“Awramba Times” attacked

Ethiomedia | August 18, 2010



ADDIS ABABA – A group of unidentified men on Wedneday attacked the security guard of an independent newspaper whose office windows were shattered and other property damaged.

Awramba Times sources said a call for an immediate help from police went unanswered, and a police officer who arrived at the scene hours later showed little interest to report the crime.

“The newspaper’s administration officially informed the police about the incidents but the reponse that surfaced much later was hopeless,” Dawit Kebede, executive editor of Awramba Times, said.

Fitsum Mamo, editor-in-chief of Awramba Times, was also reported as saying: “The way how the law enforcement side trivialized the incident and walked away like nothing happened is saddening.”

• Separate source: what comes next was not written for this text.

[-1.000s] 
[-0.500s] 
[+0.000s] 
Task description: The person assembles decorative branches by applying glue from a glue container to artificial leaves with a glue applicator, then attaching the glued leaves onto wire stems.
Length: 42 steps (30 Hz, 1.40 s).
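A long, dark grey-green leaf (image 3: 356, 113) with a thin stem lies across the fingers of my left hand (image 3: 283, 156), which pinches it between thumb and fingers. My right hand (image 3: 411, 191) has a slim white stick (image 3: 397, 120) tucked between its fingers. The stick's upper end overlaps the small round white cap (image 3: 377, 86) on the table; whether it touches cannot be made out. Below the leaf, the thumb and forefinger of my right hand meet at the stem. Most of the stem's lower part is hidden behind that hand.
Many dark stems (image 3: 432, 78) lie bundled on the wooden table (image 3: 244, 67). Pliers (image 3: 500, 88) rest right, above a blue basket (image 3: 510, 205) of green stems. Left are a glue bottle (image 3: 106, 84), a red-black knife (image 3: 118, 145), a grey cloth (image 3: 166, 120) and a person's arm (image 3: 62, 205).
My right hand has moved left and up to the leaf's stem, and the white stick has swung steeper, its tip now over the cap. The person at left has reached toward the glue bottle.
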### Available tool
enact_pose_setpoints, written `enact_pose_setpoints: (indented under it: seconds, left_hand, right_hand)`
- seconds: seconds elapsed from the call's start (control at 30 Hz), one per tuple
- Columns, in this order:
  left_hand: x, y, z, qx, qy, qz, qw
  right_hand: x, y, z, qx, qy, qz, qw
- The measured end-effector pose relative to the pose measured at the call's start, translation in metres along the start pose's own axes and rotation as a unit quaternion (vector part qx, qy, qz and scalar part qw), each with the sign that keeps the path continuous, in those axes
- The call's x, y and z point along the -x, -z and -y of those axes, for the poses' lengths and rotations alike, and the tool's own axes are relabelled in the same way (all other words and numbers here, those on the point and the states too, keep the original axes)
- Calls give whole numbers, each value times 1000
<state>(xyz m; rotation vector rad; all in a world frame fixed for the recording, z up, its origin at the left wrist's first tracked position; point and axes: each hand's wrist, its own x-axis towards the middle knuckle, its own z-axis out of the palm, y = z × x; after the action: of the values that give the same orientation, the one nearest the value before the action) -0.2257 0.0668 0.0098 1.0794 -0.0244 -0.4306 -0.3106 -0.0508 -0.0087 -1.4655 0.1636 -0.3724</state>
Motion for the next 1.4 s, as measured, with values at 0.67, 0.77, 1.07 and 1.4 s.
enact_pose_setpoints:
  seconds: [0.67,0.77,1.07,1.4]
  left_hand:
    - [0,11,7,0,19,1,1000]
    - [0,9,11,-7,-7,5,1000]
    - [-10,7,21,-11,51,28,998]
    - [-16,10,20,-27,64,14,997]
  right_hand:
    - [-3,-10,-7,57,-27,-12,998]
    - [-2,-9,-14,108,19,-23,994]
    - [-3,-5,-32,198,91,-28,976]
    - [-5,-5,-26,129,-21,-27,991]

The attackers remain at large, and the staff fear similar attacks in the future.


After editors of
Addis Neger shut down the paper and fled the country last year over valid threats of arrest, Awramba Times is perhaps one of the very few remaining newspapers that is next in line for the sledge hammer.


Prime Minister Meles Zenawi has been in power since 1991, and continues to read a page from the classic literary fiction Arabian Nights, and narrates about a double-digit economic miracle even though the country has slipped further as world’s 2nd poorest, according to a recent Oxford University and UN
report.


Critics of Mr. Zenawi, who is cited by
Foreign Policy magazine as the ‘Worst of the Worst,’ accuse him of fomenting ethnic divisions within Ethiopia, and fueling conflicts in the Horn to maintain the West’s support as “partner in the war on terror.”

Top editor resigns, fate of paper uncertain
By Abraha Belai, May 14, 2010

ADDIS ABABA – The top editor of Awramba Times newspaper resigned on Friday after facing government threats over an article which brought forth fresh memories of the May 2005 elections in which government forces gunned down nearly 200 civilians and quelled anti-government protests.

Woubshet Taye, editor-in-chief of the Amharic weekly, quit his job after
Desta Tesfaw, director general of the Ethiopian Broadcasting Authority (EBA), warned him that his paper was “intentionally inciting and misguiding the public by promoting the bad sides of the 2005 election.”

Ethiopians are once again going to the polls on May 23rd.

“You will be fully responsible for any bloodshed that may occur in connection with the coming election,” the official warned the editor, according to an email message sent to Ethiomedia.

Following the threat, the journalist summoned the staff, and announced his resignation.

EBA, a government body which issues broadcasting licenses, closely monitors the media don’t step out of government line. EBA was reportedly preparing “multiple charges” against Awramba Times.

Woubshet and Dawit Kebede, the executive editor, came under fire for writing an article which appeared last week, reminiscing about an opposition rally held on May 8, 2005, the grandest opposition rally ever in which conservative estimates put the number of pro-democracy marchers at over 2 million city residents of the Ethiopian capital.